Assignment>
The answer must be an exact copy of the entries that follow, with all images removed.

Records drawn from a dataset>
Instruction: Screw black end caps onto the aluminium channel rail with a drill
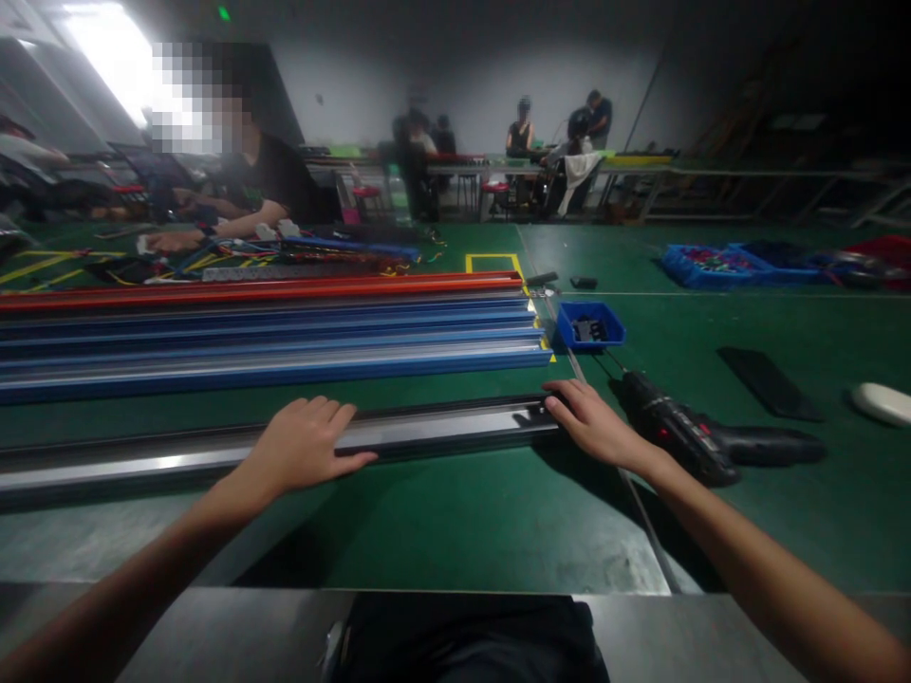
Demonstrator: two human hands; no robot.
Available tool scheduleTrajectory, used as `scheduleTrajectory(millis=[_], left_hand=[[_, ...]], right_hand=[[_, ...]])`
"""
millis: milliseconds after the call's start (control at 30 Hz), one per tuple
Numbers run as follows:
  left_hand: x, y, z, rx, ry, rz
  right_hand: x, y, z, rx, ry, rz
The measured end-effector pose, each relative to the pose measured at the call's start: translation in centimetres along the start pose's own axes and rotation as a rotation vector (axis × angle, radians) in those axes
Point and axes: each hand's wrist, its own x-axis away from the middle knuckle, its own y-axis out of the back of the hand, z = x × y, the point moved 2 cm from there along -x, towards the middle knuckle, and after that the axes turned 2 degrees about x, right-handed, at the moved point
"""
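A long black channel profile (441, 426) with a silvery inner face lies lengthwise on the green table, running off the left edge of view. My left hand (303, 441) grips it across its width, thumb on the near side and fingers over the far side. At its right end, my right hand (587, 422) is closed round the profile's tip, beside a small black piece (530, 417) set inside the channel. Just right of that hand lies a black power drill (683, 427), its bit pointing up and left.
Blue profiles (427, 363) and a red-orange one (356, 286) lie parallel beyond. A blue bin (618, 334) holds small dark parts. Farther right are a black flat piece (769, 382), a white object (883, 403) and blue trays (701, 277). A co-worker's hand (175, 241) is near wires.
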Motion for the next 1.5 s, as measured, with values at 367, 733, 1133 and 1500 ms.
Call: scheduleTrajectory(millis=[367, 733, 1133, 1500], left_hand=[[3.4, 0.1, 0.6, -0.124, -0.149, -0.258], [4.5, -0.2, 0.3, -0.125, -0.194, -0.381], [4.7, -0.4, -0.2, -0.114, -0.160, -0.368], [5.0, -1.1, -0.1, -0.090, -0.022, -0.235]], right_hand=[[1.7, -0.1, 2.9, 0.100, 0.008, 0.084], [2.0, 0.6, 3.6, 0.133, -0.004, 0.146], [1.5, 1.3, 4.5, 0.188, 0.026, 0.176], [1.4, -1.8, 7.3, 0.503, 0.318, 0.063]])
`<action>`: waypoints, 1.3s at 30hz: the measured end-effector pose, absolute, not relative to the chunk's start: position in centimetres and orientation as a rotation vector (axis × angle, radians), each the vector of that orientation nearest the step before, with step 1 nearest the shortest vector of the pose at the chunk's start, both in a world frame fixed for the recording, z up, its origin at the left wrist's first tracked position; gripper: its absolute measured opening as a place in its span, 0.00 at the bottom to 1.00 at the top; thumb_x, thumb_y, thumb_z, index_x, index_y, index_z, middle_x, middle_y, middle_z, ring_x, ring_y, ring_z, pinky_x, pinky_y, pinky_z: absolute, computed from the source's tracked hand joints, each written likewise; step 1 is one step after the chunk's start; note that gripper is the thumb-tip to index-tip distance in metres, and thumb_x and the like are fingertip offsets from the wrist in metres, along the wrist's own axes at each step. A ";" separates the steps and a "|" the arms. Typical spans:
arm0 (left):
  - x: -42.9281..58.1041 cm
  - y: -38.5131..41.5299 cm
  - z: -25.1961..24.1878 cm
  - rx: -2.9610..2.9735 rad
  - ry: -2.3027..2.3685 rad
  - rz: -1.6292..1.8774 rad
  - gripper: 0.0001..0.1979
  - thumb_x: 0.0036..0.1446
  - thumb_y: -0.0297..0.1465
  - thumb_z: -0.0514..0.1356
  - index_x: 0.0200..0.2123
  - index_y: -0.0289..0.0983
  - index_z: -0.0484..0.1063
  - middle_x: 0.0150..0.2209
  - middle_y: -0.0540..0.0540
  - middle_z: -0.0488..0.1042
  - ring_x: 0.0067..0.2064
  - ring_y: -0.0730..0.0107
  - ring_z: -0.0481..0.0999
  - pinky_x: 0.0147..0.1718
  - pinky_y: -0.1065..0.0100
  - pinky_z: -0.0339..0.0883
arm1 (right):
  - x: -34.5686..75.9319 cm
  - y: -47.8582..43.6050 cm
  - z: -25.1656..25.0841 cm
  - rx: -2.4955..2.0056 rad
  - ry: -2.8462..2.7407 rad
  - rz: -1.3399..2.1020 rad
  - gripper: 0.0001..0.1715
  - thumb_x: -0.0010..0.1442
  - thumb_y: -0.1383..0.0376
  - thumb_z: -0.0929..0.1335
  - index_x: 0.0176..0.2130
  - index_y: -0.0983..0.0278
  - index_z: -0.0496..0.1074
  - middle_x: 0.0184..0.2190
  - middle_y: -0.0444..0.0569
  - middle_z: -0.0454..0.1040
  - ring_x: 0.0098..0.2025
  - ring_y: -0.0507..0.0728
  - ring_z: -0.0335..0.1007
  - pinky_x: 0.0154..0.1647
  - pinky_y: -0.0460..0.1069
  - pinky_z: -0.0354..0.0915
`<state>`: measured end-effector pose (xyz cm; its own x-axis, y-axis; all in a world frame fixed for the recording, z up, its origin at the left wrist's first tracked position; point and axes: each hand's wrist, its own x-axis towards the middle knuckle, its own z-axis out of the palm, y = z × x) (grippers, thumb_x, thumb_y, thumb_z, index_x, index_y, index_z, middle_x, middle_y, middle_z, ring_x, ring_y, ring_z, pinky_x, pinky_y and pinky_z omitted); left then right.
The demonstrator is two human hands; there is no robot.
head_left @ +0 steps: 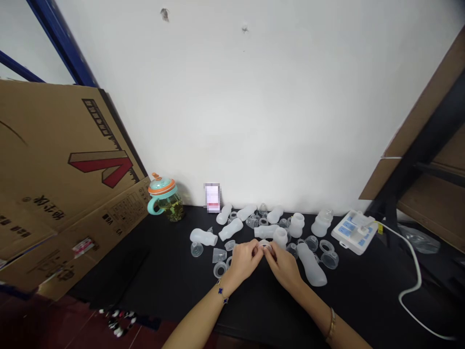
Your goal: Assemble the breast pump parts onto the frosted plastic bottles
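Note:
My left hand (246, 259) and my right hand (282, 261) meet over the black table, fingers closed on a small whitish bottle ring (264, 243). Whether a nipple sits in the ring is hidden by my fingers. Just behind it a frosted baby bottle (280, 236) stands upright with its mouth up. To the right of my right hand another frosted bottle (311, 265) lies on its side. Beside my left hand are a clear cap (219, 255) and a loose ring (220, 270). Several more bottles, clear caps and rings lie scattered behind both hands.
A glass teapot (167, 198) with a turquoise handle stands at the back left, near a large cardboard box (65, 179). A blurred card (212, 198) leans on the wall. At right is a white box (355, 231) with a white cable (417, 271). The black table (163, 281) spans the front.

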<state>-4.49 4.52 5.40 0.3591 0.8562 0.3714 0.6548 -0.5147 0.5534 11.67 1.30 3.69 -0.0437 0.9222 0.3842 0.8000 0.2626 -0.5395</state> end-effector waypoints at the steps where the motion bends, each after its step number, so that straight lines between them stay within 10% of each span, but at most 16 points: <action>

Your solution>
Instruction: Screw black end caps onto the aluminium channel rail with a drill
Demonstrator: two human hands; no robot.
Available tool scheduleTrajectory, used as `scheduleTrajectory(millis=[_], left_hand=[[_, ...]], right_hand=[[_, ...]])`
"""
millis: milliseconds after the call's start (control at 30 Hz), one per tuple
Numbers run as follows:
  left_hand: x, y, z, rx, ry, rz
  right_hand: x, y, z, rx, ry, rz
The measured end-effector pose, each relative to the pose measured at the call's start: translation in centimetres along the start pose's own axes and rotation as a rotation vector (axis × angle, radians) in those axes
Point and axes: each hand's wrist, its own x-axis away from the middle knuckle, its own y-axis out of the back of the hand, z = x × y, the point moved 2 cm from there along -x, towards the middle knuckle, and after that the axes turned 2 degrees about x, right-handed, at the moved point
"""
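A long black channel profile (441, 426) with a silvery inner face lies lengthwise on the green table, running off the left edge of view. My left hand (303, 441) grips it across its width, thumb on the near side and fingers over the far side. At its right end, my right hand (587, 422) is closed round the profile's tip, beside a small black piece (530, 417) set inside the channel. Just right of that hand lies a black power drill (683, 427), its bit pointing up and left.
Blue profiles (427, 363) and a red-orange one (356, 286) lie parallel beyond. A blue bin (618, 334) holds small dark parts. Farther right are a black flat piece (769, 382), a white object (883, 403) and blue trays (701, 277). A co-worker's hand (175, 241) is near wires.
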Motion for the next 1.5 s, as measured, with values at 367, 733, 1133 and 1500 ms.
Call: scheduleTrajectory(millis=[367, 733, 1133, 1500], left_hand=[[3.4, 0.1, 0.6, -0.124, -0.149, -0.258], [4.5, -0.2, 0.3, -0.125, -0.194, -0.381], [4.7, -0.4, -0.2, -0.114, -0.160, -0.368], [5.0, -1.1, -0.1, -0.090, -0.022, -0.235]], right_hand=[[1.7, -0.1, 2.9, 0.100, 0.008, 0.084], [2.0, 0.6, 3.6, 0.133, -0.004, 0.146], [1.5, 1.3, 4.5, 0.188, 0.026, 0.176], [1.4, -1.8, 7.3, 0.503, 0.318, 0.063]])
`<action>`: waypoints, 1.3s at 30hz: the measured end-effector pose, absolute, not relative to the chunk's start: position in centimetres and orientation as a rotation vector (axis × angle, radians), each the vector of that orientation nearest the step before, with step 1 nearest the shortest vector of the pose at the chunk's start, both in a world frame fixed for the recording, z up, its origin at the left wrist's first tracked position; gripper: its absolute measured opening as a place in its span, 0.00 at the bottom to 1.00 at the top; thumb_x, thumb_y, thumb_z, index_x, index_y, index_z, middle_x, middle_y, middle_z, ring_x, ring_y, ring_z, pinky_x, pinky_y, pinky_z: absolute, computed from the source's tracked hand joints, each written likewise; step 1 is one step after the chunk's start; note that gripper is the thumb-tip to index-tip distance in metres, and thumb_x and the like are fingertip offsets from the wrist in metres, along the wrist's own axes at each step. A ";" separates the steps and a "|" the arms. Typical spans:
arm0 (left):
  - x: -42.9281..58.1041 cm
  - y: -38.5131..41.5299 cm
  - z: -25.1961..24.1878 cm
  - rx: -2.9610..2.9735 rad
  - ry: -2.3027..2.3685 rad
  - rz: -1.6292..1.8774 rad
  - gripper: 0.0001..0.1979
  - thumb_x: 0.0036..0.1446
  - thumb_y: -0.0297..0.1465
  - thumb_z: -0.0514..0.1356
  - index_x: 0.0200..0.2123
  - index_y: -0.0289..0.0983
  - index_z: -0.0484..0.1063
  - middle_x: 0.0150..0.2209
  - middle_y: -0.0540..0.0540
  - middle_z: -0.0488..0.1042
  - ring_x: 0.0067..0.2064
  - ring_y: -0.0730..0.0107
  - ring_z: -0.0481..0.0999
  - pinky_x: 0.0147..0.1718
  - pinky_y: -0.1065..0.0100
  - pinky_z: -0.0339..0.0883
arm1 (right):
  - x: -34.5686..75.9319 cm
  - y: -47.8582..43.6050 cm
  - z: -25.1656..25.0841 cm
  - rx: -2.4955..2.0056 rad
  - ry: -2.8462..2.7407 rad
  - rz: -1.3399..2.1020 rad
  - gripper: 0.0001..0.1715
  - thumb_x: -0.0010..0.1442
  - thumb_y: -0.1383..0.0376
  - thumb_z: -0.0929..0.1335
  - index_x: 0.0176..0.2130
  - index_y: -0.0983..0.0278
  - index_z: -0.0496..0.1074
  - middle_x: 0.0184..0.2190
  - middle_y: -0.0444..0.0569
  - middle_z: -0.0454..0.1040
  - ring_x: 0.0098..0.2025
  - ring_y: -0.0507..0.0728
  - ring_z: -0.0335..0.1007
  - pinky_x: 0.0154..0.1647
  - pinky_y: -0.0460..0.1069
  - pinky_z: -0.0354..0.0915
`<state>`: measured end-effector pose (xyz cm; its own x-axis, y-axis; all in a world frame fixed for the recording, z up, its origin at the left wrist's first tracked position; point and axes: each hand's wrist, its own x-axis towards the middle knuckle, its own z-axis out of the palm, y = z × x) (grippers, thumb_x, thumb_y, thumb_z, index_x, index_y, index_z, middle_x, middle_y, middle_z, ring_x, ring_y, ring_z, pinky_x, pinky_y and pinky_z omitted); left then right.
The demonstrator is two human hands; there is no robot.
head_left @ +0 steps: 
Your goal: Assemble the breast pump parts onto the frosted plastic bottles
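Note:
My left hand (246, 259) and my right hand (282, 261) meet over the black table, fingers closed on a small whitish bottle ring (264, 243). Whether a nipple sits in the ring is hidden by my fingers. Just behind it a frosted baby bottle (280, 236) stands upright with its mouth up. To the right of my right hand another frosted bottle (311, 265) lies on its side. Beside my left hand are a clear cap (219, 255) and a loose ring (220, 270). Several more bottles, clear caps and rings lie scattered behind both hands.
A glass teapot (167, 198) with a turquoise handle stands at the back left, near a large cardboard box (65, 179). A blurred card (212, 198) leans on the wall. At right is a white box (355, 231) with a white cable (417, 271). The black table (163, 281) spans the front.
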
<state>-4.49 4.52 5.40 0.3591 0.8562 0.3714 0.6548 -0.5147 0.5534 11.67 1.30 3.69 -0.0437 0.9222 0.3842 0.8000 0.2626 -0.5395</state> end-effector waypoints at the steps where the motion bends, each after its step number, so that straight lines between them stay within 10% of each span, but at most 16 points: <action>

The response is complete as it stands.